• TASK ITEM: For each line of the data below that contains "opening", return that line.
━━━━━━━━━━━━━━━━━━━━
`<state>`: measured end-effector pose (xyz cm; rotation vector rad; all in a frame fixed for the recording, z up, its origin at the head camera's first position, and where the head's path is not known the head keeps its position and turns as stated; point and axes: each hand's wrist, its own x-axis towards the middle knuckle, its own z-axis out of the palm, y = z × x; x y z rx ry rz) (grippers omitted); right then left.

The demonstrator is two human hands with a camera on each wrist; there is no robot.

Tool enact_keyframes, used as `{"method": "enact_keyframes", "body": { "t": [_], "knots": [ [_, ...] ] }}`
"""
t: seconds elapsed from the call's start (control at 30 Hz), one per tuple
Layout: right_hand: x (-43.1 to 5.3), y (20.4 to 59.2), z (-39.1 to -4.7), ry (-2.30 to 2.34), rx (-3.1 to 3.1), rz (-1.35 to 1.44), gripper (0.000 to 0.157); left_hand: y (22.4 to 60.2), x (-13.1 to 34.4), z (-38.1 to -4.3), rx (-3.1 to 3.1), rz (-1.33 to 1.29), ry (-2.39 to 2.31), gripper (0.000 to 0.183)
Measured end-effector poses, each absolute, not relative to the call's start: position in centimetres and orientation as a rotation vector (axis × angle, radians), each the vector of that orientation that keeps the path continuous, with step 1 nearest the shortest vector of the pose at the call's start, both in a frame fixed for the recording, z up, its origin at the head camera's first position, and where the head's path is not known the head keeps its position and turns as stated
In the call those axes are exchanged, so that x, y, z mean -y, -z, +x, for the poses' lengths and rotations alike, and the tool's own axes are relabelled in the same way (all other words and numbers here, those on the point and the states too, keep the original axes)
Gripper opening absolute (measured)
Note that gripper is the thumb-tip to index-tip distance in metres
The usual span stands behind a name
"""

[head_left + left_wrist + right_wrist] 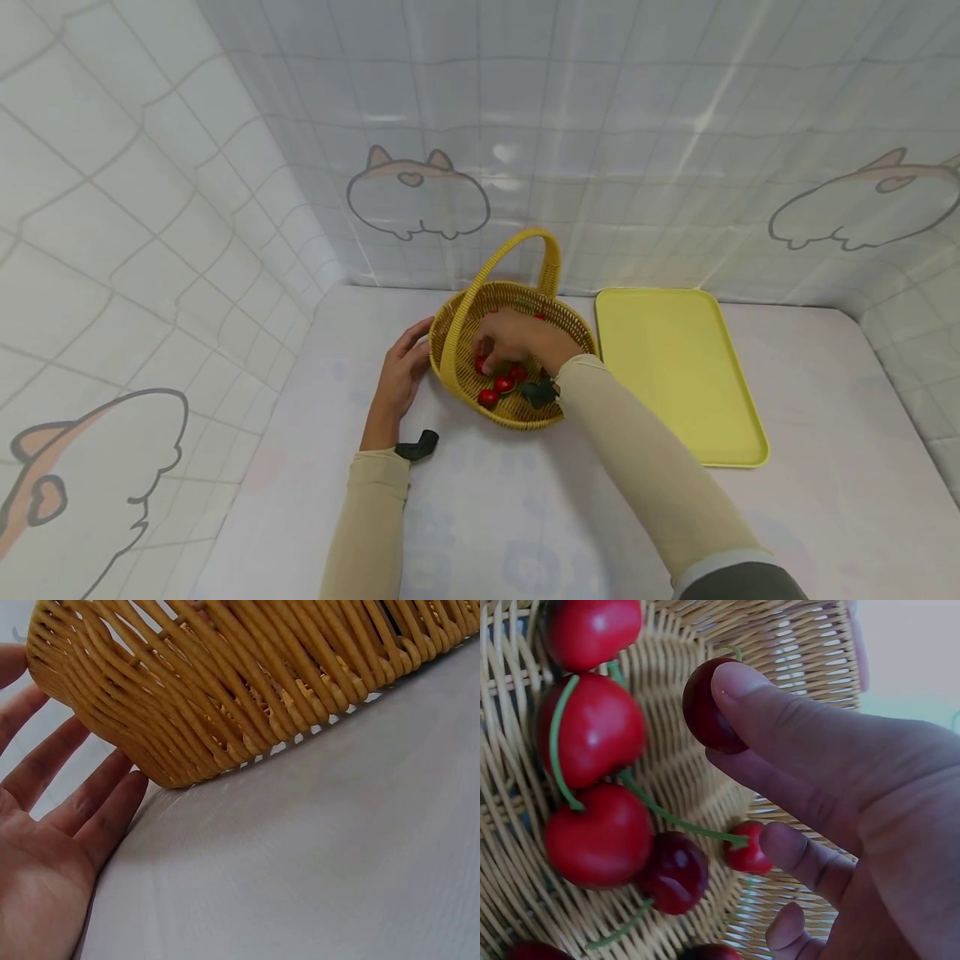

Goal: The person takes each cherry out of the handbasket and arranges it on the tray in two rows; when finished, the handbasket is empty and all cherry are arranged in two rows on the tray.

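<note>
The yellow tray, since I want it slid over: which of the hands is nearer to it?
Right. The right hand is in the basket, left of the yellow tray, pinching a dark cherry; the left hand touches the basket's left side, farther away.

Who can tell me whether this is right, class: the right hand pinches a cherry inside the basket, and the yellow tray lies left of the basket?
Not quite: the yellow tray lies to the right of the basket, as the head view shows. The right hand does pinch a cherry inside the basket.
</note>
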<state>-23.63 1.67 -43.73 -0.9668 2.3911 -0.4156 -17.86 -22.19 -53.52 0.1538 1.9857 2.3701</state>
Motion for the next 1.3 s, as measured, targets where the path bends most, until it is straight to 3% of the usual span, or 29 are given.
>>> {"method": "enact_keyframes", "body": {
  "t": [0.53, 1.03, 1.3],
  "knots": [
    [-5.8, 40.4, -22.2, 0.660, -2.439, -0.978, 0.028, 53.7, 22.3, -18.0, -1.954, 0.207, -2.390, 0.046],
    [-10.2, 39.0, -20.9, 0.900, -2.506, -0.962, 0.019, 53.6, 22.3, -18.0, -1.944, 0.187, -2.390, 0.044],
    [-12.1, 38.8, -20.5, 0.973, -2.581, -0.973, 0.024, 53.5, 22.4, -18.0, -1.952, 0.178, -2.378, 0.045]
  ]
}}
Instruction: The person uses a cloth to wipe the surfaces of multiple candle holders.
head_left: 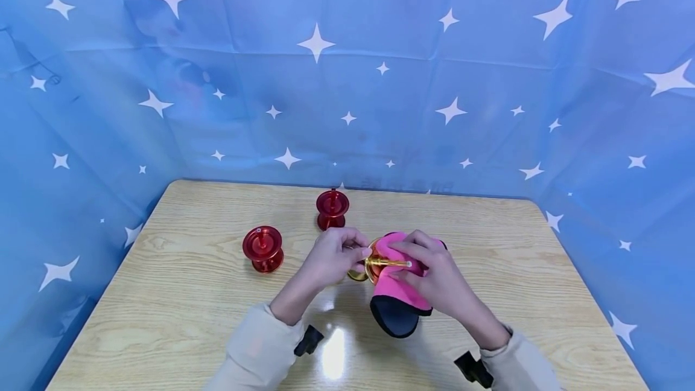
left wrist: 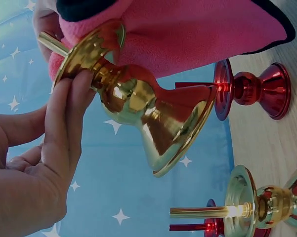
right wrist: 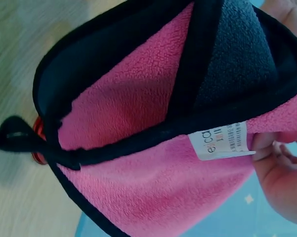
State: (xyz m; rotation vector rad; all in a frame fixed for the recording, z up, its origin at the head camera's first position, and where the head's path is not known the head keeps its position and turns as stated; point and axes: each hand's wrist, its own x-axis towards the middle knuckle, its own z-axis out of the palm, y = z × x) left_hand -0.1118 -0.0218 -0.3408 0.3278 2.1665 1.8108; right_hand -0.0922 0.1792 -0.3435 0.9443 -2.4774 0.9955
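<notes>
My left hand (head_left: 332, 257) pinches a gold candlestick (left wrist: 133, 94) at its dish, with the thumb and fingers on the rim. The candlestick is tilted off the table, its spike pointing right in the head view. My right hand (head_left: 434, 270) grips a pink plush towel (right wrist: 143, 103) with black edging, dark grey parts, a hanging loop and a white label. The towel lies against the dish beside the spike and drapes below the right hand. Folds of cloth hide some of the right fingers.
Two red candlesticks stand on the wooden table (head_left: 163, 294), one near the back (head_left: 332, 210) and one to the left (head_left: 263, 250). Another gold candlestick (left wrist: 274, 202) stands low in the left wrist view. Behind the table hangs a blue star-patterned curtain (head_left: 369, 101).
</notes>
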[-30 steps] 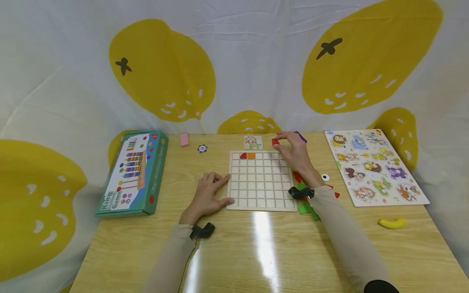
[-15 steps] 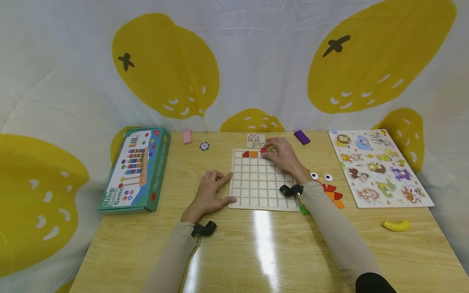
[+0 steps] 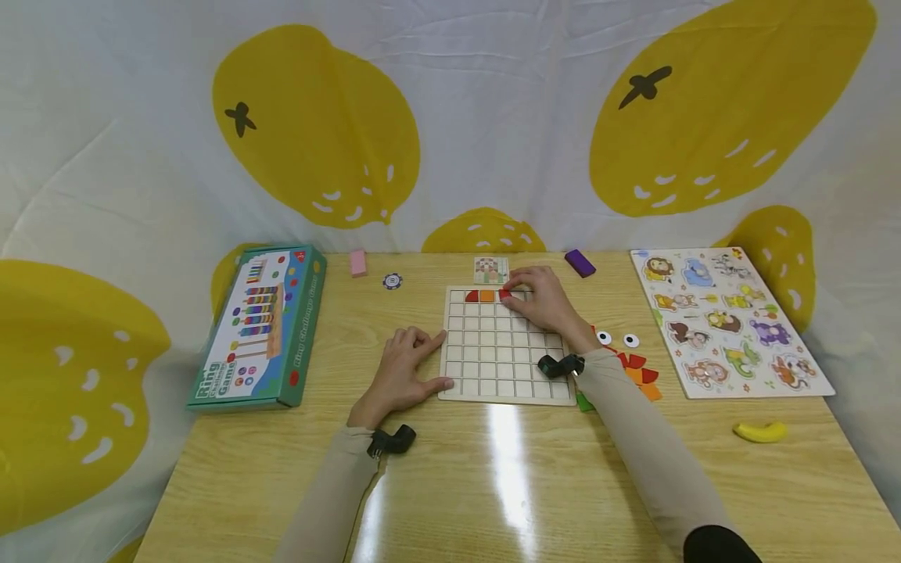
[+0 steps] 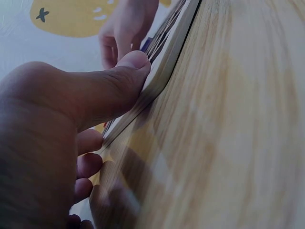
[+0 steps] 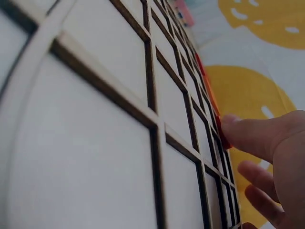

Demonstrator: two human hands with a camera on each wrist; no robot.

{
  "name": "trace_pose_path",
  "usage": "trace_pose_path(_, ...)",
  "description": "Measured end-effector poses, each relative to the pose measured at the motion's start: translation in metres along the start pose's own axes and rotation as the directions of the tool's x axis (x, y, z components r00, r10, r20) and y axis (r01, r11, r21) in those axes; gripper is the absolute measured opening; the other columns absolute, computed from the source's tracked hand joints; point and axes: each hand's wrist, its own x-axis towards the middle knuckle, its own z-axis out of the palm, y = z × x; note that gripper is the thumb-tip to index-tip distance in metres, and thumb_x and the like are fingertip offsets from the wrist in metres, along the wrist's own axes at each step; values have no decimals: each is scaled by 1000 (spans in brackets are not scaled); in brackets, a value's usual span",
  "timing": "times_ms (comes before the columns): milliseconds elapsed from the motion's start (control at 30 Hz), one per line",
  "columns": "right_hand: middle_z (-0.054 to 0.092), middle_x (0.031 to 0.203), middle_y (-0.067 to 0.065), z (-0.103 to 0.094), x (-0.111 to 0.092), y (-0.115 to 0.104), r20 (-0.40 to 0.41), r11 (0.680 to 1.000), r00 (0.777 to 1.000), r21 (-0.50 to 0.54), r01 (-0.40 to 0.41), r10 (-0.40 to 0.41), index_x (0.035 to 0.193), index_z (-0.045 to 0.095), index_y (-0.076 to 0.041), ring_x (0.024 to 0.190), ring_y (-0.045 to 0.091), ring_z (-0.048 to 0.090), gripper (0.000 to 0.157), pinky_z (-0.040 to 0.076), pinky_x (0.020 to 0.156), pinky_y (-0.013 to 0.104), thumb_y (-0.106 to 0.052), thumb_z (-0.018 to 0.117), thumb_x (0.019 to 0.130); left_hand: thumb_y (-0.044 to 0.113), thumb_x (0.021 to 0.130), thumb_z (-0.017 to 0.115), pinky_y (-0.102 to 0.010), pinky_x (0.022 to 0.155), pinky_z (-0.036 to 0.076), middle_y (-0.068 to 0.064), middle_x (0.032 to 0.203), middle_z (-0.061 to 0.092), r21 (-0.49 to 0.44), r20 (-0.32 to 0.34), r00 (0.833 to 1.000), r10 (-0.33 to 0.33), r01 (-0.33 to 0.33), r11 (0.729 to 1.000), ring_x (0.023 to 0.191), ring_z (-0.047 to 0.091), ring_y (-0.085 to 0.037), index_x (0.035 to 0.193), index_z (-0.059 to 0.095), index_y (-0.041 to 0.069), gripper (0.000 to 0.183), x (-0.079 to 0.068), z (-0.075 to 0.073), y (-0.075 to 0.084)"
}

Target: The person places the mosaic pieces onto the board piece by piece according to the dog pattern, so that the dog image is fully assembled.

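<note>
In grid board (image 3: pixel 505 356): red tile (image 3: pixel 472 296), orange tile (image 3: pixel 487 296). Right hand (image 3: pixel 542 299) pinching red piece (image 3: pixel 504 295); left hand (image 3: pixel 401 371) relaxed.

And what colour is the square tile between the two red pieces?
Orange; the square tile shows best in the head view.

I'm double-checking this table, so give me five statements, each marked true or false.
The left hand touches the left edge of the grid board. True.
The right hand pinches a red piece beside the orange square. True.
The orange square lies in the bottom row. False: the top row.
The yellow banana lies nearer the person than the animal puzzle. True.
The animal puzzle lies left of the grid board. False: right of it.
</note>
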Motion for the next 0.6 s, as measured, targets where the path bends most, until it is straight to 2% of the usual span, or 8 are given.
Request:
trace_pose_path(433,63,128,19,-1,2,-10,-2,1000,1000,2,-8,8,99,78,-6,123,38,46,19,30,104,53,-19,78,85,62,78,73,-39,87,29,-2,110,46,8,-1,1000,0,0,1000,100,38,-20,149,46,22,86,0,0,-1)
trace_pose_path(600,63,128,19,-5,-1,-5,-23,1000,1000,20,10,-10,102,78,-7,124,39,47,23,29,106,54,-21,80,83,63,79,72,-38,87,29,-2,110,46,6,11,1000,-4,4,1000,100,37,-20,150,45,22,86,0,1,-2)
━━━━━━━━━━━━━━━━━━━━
• EXERCISE RESULT:
Gripper opening absolute (measured)
  "description": "Measured end-effector poses, each relative to the pose measured at the motion's start: translation in metres along the start pose's own axes and rotation as the directions of the tool's x axis (x, y, z components r00, r10, r20) and y axis (r01, r11, r21) in those axes; gripper is the absolute measured opening; the other columns absolute, computed from the source's tracked hand joints; point and axes: each hand's wrist, its own x-axis towards the middle knuckle, its own z-axis out of the palm, y = z × x; note that gripper is the thumb-tip to index-tip distance in metres, and thumb_x and the like are fingertip offsets from the wrist in metres, along the wrist's own axes at each step; values have no decimals: each is scaled by 1000 (spans in brackets are not scaled); in brackets, a value's usual span",

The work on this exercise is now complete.